The long takes are the most admirable aspect of the film to me. The long running scene, which shows how alone and distanced Brandon is in such a populated city as New York works great to show us how Brandon is just the symptom of a bigger issue with contemporary society. Technology might have made us better connected with each other, but ironically enough, there is still a lack of intimacy in our personal lives, so we might try to simulate a sense of emotional connection to the people in our lives through casual sex. That's at least how I like to interpret this excellent scene.
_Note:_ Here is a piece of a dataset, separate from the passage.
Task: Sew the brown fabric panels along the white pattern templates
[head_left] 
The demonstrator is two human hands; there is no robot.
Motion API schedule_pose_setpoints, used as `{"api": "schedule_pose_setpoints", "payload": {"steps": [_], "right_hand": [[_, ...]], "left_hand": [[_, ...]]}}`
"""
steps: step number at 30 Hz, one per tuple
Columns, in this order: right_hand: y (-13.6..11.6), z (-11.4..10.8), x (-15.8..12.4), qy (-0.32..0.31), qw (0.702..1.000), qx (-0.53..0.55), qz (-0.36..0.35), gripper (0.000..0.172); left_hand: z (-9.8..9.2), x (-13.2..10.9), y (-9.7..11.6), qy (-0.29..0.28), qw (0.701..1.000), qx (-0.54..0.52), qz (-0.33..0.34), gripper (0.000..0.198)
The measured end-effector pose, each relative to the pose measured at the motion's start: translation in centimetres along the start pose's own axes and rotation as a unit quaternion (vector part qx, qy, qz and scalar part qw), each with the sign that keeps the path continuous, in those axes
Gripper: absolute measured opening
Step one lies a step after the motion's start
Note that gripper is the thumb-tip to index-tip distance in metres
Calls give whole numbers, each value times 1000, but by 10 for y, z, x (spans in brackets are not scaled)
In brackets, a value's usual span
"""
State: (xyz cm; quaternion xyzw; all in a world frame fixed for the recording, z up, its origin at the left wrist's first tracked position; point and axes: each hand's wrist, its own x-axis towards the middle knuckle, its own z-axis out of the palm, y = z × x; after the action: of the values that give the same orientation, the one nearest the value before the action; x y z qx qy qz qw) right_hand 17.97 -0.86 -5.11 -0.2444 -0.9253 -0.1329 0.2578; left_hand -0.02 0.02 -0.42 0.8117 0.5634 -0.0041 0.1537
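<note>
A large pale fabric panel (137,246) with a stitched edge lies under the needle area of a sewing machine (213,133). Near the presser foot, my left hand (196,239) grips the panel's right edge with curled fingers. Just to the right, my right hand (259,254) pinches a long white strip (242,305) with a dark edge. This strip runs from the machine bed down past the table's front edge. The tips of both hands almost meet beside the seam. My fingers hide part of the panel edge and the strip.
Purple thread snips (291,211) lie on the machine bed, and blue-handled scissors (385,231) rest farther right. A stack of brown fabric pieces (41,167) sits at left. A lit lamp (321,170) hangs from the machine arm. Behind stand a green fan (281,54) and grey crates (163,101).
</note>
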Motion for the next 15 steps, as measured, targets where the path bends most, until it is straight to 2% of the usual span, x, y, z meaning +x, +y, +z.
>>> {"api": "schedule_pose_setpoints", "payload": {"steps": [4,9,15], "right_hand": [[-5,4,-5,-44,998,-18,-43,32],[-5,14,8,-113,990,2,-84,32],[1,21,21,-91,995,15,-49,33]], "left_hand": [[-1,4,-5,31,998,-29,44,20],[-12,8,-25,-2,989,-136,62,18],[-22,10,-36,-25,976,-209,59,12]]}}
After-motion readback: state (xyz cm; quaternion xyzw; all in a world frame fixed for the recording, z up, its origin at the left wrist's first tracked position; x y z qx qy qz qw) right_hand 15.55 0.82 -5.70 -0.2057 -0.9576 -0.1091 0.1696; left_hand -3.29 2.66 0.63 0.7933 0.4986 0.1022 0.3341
I can find a lot of things to praise this film for, but I feel like I have to comment on what I perceive as flaws to this film. No film is perfect in my eyes, and I only give top ratings to films that connect with me emotionally and impress me technically to such an extent where I can forgive the flaws of the film. First of all, while the scene with Carey Mulligan singing New York, New York is beautiful, I still wish it could have been done with a song that wasn't as overplayed as it happens to be. The score can also be a bit overdramatic in the beginning, and having a red tinted camera in a gay bar seemed like a bad idea, as it can lead to people (mis)interpreting it as an anti-gay film. With the latter flaw, I have to say it depends on how you interpret it, I see it as a reflection of Brandon reaching his personal nadir, but honestly, while I can get vexed at these things, they ultimately don't bother me. But I do understand why they can bother others.
In conclusion, Shame is one hell of a fantastic film. It is a film that just gets better with every rewatch for me, and while I can't guarantee that reaction for everyone, I hope have made a good point out of why I love this film so much. I apologise if it got too lengthy, but this is what happens if I'm passionate about the subject I'm writing on.